■ **Assigned task**: Your output should be the line with "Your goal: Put" and all following lines of the data below, through the end, repeated exactly.

──────── Source information ────────

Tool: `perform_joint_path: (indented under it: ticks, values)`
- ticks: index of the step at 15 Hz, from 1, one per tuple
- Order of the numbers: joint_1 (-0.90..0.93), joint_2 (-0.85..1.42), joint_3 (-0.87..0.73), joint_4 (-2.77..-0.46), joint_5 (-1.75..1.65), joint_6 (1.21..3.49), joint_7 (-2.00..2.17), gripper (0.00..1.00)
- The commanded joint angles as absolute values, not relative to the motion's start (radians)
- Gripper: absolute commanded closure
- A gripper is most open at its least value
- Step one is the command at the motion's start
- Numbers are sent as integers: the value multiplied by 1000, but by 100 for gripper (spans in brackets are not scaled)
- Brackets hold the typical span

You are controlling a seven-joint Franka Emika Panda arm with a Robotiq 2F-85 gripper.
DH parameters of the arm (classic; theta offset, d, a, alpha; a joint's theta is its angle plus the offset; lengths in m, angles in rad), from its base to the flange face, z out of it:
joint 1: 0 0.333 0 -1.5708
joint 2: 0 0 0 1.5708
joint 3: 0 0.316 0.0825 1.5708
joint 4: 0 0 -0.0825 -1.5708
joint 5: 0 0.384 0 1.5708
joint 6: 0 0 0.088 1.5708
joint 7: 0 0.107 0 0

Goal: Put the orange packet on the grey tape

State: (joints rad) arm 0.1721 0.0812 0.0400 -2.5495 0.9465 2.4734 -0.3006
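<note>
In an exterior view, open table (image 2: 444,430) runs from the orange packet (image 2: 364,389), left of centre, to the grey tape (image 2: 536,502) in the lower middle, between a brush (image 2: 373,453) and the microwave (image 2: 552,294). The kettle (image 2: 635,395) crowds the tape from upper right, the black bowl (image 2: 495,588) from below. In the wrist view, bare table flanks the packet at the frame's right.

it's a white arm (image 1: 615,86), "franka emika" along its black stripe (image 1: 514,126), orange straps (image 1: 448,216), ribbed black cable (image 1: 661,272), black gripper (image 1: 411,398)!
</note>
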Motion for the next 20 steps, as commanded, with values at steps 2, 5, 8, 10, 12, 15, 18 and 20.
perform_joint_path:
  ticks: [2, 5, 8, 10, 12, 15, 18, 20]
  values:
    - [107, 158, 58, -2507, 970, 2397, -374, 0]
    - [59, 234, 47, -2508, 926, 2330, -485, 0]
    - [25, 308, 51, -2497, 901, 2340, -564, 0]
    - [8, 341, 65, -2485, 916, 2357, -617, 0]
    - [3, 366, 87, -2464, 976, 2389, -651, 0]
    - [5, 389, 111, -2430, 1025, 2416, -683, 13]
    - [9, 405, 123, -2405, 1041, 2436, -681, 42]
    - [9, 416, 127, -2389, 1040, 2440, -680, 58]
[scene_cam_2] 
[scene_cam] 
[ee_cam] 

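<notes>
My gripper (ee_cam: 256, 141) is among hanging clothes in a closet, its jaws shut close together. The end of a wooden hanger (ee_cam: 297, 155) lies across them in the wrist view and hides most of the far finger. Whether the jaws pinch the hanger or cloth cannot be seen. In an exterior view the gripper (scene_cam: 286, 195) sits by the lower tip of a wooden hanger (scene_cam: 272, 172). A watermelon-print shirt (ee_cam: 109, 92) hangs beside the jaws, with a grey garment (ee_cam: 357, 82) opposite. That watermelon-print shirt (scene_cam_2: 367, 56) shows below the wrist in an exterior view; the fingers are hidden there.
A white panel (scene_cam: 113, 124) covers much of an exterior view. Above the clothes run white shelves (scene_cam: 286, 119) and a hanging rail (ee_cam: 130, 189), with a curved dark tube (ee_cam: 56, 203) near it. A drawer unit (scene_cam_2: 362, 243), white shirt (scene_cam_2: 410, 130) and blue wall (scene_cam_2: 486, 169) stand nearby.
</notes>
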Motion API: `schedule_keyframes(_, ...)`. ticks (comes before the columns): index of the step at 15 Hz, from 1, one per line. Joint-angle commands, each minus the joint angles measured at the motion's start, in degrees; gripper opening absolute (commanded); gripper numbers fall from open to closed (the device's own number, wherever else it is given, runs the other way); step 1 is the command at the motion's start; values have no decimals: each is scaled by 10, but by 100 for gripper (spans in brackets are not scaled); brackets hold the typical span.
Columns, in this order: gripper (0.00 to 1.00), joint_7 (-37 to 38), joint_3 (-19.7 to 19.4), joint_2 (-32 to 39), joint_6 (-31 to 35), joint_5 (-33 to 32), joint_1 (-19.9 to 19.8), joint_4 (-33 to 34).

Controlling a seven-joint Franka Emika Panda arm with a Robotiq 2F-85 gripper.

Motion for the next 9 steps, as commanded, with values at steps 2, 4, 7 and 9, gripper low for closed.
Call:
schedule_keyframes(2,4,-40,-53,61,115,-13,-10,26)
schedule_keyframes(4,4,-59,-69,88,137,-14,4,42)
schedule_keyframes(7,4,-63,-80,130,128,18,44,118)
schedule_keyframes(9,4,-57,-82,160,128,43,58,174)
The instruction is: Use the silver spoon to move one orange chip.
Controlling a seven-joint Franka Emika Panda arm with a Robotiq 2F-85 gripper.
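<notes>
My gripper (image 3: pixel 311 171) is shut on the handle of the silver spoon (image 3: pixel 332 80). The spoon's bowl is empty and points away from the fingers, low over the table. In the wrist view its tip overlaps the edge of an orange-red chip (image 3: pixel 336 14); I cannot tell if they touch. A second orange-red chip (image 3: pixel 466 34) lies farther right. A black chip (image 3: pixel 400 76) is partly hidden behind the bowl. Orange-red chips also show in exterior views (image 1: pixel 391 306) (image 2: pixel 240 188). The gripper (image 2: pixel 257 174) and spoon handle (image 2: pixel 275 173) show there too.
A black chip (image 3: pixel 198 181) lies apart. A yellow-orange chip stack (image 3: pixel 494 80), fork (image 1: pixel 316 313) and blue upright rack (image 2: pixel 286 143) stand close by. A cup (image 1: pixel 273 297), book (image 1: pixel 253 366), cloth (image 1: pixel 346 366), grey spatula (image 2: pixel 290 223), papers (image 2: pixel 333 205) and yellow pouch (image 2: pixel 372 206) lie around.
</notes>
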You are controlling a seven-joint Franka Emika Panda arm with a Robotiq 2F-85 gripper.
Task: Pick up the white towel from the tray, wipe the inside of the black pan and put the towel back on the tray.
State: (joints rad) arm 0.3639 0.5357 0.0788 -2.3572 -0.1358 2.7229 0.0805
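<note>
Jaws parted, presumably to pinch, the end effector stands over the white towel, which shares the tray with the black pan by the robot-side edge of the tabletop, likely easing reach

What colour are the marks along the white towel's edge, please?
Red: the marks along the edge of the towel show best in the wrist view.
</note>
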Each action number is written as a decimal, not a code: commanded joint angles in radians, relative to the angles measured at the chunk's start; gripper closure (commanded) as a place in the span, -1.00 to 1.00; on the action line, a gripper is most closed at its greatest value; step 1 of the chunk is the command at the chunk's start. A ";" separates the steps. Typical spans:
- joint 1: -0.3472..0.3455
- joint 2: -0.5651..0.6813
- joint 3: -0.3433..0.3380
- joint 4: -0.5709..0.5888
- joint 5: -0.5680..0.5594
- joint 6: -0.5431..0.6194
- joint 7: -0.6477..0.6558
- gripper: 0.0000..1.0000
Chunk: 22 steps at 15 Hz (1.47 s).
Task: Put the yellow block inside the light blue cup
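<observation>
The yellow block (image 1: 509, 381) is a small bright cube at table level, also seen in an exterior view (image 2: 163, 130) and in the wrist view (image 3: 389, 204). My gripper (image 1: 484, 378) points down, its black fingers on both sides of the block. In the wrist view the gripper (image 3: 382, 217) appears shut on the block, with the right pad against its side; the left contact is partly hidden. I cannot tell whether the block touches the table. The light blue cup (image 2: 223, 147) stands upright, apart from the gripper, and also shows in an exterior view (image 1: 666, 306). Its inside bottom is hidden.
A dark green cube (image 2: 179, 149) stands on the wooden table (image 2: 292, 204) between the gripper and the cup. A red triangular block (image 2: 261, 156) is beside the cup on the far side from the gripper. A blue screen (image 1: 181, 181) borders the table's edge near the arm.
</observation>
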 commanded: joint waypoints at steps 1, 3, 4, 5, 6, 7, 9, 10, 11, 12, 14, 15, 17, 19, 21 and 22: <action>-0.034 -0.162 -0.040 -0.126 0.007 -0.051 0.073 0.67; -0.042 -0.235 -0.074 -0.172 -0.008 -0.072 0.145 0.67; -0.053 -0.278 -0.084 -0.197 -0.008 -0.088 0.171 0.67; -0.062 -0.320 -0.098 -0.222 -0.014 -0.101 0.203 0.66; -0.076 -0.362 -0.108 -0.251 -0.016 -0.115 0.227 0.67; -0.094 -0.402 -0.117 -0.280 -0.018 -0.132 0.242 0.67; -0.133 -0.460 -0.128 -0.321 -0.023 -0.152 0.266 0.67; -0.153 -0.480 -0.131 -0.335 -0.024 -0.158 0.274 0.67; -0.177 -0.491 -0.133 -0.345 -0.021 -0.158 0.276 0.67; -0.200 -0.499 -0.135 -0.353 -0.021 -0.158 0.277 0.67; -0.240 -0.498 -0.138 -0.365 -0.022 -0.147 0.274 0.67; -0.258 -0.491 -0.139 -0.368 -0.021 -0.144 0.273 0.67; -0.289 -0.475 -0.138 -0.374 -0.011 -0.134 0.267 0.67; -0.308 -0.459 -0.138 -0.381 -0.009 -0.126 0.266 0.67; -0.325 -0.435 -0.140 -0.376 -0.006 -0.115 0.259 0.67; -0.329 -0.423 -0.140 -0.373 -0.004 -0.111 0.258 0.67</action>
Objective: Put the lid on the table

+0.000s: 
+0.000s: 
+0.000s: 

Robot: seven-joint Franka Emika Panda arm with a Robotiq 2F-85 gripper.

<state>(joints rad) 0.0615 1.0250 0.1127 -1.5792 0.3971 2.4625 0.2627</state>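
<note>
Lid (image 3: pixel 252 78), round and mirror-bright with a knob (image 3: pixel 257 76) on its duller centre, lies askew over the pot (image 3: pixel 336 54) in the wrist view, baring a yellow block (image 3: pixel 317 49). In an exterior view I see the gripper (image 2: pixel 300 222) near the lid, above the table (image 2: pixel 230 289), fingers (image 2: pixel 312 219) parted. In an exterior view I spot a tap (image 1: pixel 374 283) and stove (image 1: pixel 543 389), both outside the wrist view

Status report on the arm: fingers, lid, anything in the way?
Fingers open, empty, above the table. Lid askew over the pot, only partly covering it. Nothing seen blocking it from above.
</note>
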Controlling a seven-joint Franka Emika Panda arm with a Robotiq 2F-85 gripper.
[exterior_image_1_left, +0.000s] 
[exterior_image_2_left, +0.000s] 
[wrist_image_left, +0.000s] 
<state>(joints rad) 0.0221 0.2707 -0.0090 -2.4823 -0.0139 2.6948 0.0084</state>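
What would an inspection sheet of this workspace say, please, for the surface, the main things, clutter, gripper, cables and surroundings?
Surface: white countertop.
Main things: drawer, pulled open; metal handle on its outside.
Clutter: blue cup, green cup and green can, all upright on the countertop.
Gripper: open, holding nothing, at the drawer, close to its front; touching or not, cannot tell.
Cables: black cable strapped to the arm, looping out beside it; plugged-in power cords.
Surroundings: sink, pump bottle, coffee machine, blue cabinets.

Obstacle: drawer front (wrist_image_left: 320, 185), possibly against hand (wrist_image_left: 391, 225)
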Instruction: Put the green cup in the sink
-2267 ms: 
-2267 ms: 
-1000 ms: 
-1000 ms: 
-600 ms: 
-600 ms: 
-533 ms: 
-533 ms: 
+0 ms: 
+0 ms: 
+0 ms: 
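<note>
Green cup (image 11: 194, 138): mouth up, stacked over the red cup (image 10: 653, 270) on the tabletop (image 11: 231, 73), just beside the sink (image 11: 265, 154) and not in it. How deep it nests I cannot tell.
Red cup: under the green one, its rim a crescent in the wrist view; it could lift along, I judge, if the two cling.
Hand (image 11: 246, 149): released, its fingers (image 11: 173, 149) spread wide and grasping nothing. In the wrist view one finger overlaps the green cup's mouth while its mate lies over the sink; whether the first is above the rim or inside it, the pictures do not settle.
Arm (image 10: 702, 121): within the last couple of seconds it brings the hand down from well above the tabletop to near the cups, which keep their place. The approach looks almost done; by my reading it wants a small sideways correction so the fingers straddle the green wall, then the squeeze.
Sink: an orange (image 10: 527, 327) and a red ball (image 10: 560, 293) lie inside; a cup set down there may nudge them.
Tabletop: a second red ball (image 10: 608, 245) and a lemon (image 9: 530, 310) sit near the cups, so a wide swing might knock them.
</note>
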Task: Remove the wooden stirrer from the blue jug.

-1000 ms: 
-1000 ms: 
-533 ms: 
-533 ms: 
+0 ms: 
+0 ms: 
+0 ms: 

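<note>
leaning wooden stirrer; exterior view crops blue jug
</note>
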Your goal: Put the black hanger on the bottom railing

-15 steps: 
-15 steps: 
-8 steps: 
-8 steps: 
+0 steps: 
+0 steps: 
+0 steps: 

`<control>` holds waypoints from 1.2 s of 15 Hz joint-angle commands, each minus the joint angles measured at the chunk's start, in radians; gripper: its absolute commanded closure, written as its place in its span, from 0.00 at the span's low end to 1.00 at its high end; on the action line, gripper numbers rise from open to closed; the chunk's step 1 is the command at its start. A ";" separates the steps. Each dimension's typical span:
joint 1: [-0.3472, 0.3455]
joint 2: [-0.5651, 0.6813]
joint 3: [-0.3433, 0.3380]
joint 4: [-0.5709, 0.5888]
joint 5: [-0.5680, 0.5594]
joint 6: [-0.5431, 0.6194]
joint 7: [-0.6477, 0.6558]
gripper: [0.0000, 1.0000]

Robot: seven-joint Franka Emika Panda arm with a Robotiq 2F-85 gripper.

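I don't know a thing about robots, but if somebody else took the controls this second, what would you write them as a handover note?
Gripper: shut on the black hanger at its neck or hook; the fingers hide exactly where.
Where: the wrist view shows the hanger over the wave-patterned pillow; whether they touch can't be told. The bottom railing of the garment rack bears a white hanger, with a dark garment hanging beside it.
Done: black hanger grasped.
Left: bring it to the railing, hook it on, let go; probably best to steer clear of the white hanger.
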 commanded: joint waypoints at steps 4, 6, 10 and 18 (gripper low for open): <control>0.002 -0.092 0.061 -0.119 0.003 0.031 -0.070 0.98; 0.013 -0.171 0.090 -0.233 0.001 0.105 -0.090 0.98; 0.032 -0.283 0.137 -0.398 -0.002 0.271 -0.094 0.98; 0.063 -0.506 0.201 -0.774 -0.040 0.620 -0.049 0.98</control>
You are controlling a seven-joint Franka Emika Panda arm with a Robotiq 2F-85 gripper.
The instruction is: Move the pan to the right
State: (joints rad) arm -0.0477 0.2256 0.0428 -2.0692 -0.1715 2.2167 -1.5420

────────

■ **Result of this exercise**:
Your goal: Put the black hanger on the bottom railing

-15 steps: 
-15 steps: 
-8 steps: 
-8 steps: 
+0 steps: 
+0 steps: 
+0 steps: 

`<control>` holds waypoints from 1.2 s of 15 Hz joint-angle commands, each minus the joint angles measured at the chunk's start, in radians; gripper: its absolute commanded closure, written as its place in its span, from 0.00 at the span's low end to 1.00 at its high end; on the action line, gripper numbers rise from open to closed; the chunk's step 1 is the command at its start. A ";" separates the steps. Each dimension's typical span:
joint 1: [-0.3472, 0.3455]
joint 2: [-0.5651, 0.6813]
joint 3: [-0.3433, 0.3380]
joint 4: [-0.5709, 0.5888]
joint 5: [-0.5680, 0.5594]
joint 6: [-0.5431, 0.6194]
joint 7: [-0.6477, 0.6558]
gripper: [0.0000, 1.0000]

Robot: seven-joint Franka Emika Panda arm with a Robotiq 2F-85 gripper.

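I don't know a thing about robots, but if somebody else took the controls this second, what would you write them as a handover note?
Gripper: shut on the black hanger at its neck or hook; the fingers hide exactly where.
Where: the wrist view shows the hanger over the wave-patterned pillow; whether they touch can't be told. The bottom railing of the garment rack bears a white hanger, with a dark garment hanging beside it.
Done: black hanger grasped.
Left: bring it to the railing, hook it on, let go; probably best to steer clear of the white hanger.
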 commanded: joint waypoints at steps 4, 6, 10 and 18 (gripper low for open): <control>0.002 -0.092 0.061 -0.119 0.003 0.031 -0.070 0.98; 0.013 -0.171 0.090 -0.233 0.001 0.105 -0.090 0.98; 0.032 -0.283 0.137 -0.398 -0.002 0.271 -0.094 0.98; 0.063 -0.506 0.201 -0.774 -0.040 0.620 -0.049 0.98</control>
You are controlling a seven-joint Franka Emika Panda arm with a Robotiq 2F-85 gripper.
The instruction is: Move the pan to the right
State: (joints rad) arm -0.0477 0.2256 0.0428 -2.0692 -0.1715 2.2167 -1.5420

The response is complete as it stands.